COVID created two anomalous data points. 2019-20 ended at 45.9 percent because the March 2020 lockdown crashed the final quarter; the year-to-date figure before the lockdown was tracking similar to 2018-19. 2020-21 ran at 49.8 percent because test volumes collapsed (0.65 million tests, less than half the normal level) and the candidates who managed to test were self-selecting better-prepared learners. The system rebounded in 2021-22 to 48.4 percent and then dipped to 47.3 percent in 2022-23 as the volume rebound put pressure on preparation. The COVID years are usually excluded from longer-trend analysis because the candidate mix was so different.
Has the UK driving test become harder since 2018?
No, in any meaningful sense. The substantive test changes since 2018 are limited: independent driving extended from 10 to 20 minutes (already in place by 2018-19), new show-me-tell-me at-pace questions (incremental difficulty under 0.5 percentage points), and tighter enforcement of the start-of-test eyesight check from 2022 (roughly 0.2 percentage points of additional fails). The cumulative difficulty change is under 1 percentage point. The 2.3 percentage point national decline is structural and volume-driven, not difficulty-driven. The test syllabus, duration, fault tiers, and pass criteria are broadly the same as 2018.

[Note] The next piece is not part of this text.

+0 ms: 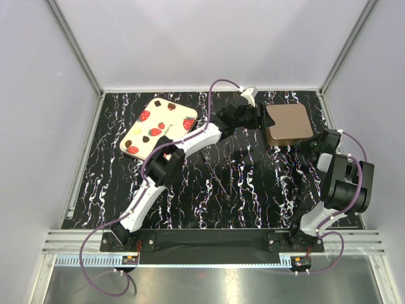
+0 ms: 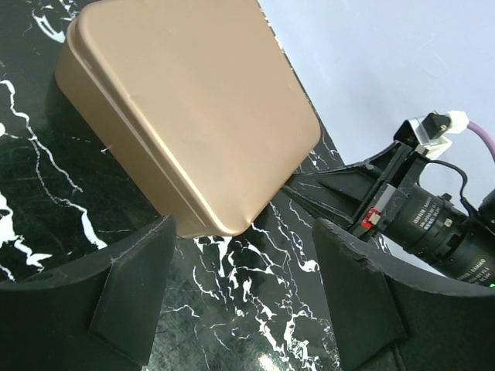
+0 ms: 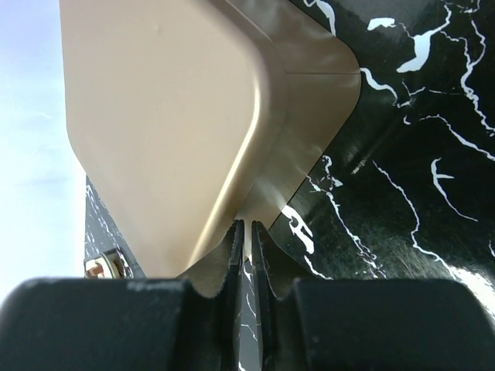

What is the long-term UK driving test pass rate trend?
The UK driving test pass rate has run between 46 and 51 percent across the last 15 years with a longer mean of roughly 47.8 percent. The 51.0 percent 2018-19 peak was a brief high point reflecting a confluence of favourable conditions (lower volumes, longer preparation times, new fault tier framework still settling); the 48.7 percent 2024-25 figure sits closer to the longer-term mean. The trend looks like a return to longer-term equilibrium after a brief 2018 peak rather than a structural decline. Year-to-year noise is roughly plus or minus 3 percentage points, so any 2-year window can look like a trend; the longer-term picture is reasonably stable.
What is the forecast for UK driving test pass rates in 2025-26 and beyond?
PassRates.uk forecasts the 2025-26 pass rate at 48.9 to 49.4 percent based on three factors. First, the May 2026 booking cap rule will be in effect for a full year, removing some rushed-preparation cancellation-bot bookings that depressed the recent figures. Second, the DVSA examiner backlog reduction programme is reaching steady-state. Third, the volume distribution is stabilising; the urban migration that depressed 2018-24 figures is reaching a natural ceiling. The 50 percent threshold is achievable in 2025-26 if the booking cap effect is at the high end of expectations. The 51.0 percent 2018-19 peak is unlikely to be reached again in the near term because the volume mix has shifted permanently toward urban centres.